While most of Europe and the West has retreated, North Korea has attempted to build ties with Russia. It has blamed the US for the Ukraine conflict, citing the West's "hegemonic strategy" as justification for Russia's military intervention in Ukraine to protect itself.

North Korea has shown interest in sending construction workers to assist restore Russian-occupied territories in the country's east.

The North Korean ambassador to Moscow recently met with representatives from two Russian-backed rebel groups in Ukraine's Donbass region, expressing excitement for "labor migration cooperation," referring to his country's relaxation of internal border controls.

North Korea, along with Russia and Syria, became the only country to recognize the independence of the Donetsk and Luhansk regions in July, siding with Russia in the Ukraine war.

North Korea's aggressive action comes at a time when the Biden administration is growing increasingly worried about North Korea's expanding nuclear-weapons activities.

North Korea has fired over 30 ballistic missiles this year, including the first intercontinental ballistic missile flights since 2017, as leader Kim Jong Un continues to build up his nuclear arsenal despite US pressure and sanctions.

Throughout the arduous battle in Ukraine, the US has regularly degraded and exposed intelligence in order to uncover Russian disinformation campaigns or to bring attention to Moscow's problems in prosecuting the fight. The weaker Ukrainian military has fought valiantly against Russia's militarily stronger forces.

Russian President Vladimir Putin and North Korean leader Kim Jong Un recently exchanged letters in which they both urged for "comprehensive" and "strategic and tactical" collaboration. Moscow, for its part, has released remarks criticizing the restart of large-scale military drills between the United States and South Korea this year, which North Korea sees as a dress rehearsal for invasion.

Russia has joined China in demanding for the United Nations sanctions against North Korea to be lifted in response to its nuclear and missile tests. Both nations are members of the United Nations Security Council, which has imposed 11 rounds of sanctions on North Korea since 2006. Russia and China blocked a proposal sponsored by the United States to impose further economic penalties on North Korea for its high-profile missile launches this year in May.

Some observers believe Kim is hardening his resolve to keep his nuclear weapons because he feels Russia attacked Ukraine because Ukraine gave up its nuclear arsenal.

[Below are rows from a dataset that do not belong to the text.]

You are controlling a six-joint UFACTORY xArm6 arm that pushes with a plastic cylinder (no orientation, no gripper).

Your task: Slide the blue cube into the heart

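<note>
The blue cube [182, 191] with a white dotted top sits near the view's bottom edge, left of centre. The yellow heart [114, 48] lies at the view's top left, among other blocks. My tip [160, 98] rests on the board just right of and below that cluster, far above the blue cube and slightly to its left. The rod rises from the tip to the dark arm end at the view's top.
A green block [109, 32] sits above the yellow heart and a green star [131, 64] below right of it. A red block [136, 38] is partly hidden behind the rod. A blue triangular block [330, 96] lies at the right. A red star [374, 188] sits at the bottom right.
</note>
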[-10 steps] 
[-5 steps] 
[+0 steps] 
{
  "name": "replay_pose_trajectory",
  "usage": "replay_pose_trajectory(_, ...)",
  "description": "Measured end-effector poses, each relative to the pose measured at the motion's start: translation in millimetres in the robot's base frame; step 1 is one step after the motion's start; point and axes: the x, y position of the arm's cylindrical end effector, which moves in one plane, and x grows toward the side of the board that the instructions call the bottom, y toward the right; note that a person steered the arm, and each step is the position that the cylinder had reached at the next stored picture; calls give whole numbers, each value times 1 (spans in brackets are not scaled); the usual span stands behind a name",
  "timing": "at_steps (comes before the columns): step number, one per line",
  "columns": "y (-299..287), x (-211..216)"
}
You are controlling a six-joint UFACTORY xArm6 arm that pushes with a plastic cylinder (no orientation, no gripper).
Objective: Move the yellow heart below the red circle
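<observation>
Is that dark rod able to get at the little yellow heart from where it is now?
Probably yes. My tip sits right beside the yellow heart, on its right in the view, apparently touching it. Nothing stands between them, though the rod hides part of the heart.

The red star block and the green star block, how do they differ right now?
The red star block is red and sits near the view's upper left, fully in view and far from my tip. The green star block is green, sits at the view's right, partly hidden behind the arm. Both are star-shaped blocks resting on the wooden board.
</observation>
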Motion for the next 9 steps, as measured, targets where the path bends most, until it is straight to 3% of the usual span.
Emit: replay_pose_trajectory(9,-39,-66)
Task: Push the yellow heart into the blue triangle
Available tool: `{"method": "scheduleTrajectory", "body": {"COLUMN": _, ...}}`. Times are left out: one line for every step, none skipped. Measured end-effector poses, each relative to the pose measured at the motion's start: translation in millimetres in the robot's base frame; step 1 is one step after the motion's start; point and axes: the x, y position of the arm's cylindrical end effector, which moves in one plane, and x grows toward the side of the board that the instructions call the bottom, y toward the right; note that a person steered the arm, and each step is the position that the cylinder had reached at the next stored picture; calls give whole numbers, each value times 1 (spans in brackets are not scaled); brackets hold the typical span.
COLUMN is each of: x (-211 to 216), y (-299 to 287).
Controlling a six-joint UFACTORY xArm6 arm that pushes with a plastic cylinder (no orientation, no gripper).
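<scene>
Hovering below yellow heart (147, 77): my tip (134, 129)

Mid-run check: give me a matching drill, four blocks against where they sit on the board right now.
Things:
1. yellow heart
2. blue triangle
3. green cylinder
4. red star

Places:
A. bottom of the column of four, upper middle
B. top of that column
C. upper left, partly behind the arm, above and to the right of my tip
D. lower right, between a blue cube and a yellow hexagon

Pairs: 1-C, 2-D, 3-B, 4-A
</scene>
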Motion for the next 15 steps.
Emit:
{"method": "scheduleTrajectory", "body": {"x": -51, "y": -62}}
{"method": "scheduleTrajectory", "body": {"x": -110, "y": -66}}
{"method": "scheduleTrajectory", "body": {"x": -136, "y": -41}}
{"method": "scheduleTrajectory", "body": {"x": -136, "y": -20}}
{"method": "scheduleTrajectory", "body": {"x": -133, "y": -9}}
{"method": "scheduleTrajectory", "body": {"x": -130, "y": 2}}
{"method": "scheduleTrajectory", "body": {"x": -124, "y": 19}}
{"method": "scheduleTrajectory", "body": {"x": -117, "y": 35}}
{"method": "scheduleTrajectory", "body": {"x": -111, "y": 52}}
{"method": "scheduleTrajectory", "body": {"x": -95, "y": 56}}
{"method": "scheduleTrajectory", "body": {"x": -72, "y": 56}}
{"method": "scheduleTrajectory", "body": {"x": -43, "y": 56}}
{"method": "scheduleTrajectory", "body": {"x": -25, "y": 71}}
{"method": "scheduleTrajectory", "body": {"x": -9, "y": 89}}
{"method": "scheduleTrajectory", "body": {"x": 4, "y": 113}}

Relations between Moscow and Pyongyang trace back to the establishment of North Korea in 1948, when Soviet officials appointed Kim Il Sung, the late grandfather of Kim Jong Un, as the country's first dictator. Since then, Soviet help has kept North Korea's economy viable for decades, until the Soviet Union fell in the early 1990s.

Since then, Moscow has established official diplomatic relations with Seoul in order to lure South Korean investment, and it has allowed its Soviet-era military alliance with North Korea to expire. However, following his victory in 2000, Putin actively tried to repair his country's relations with North Korea, which was regarded as an attempt to reclaim its old domains of influence and obtain more friends to better cope with the US.

This article was contributed to by Associated Press reporters Hyung-jin Kim and Kim Tong-hyung in Seoul, South Korea.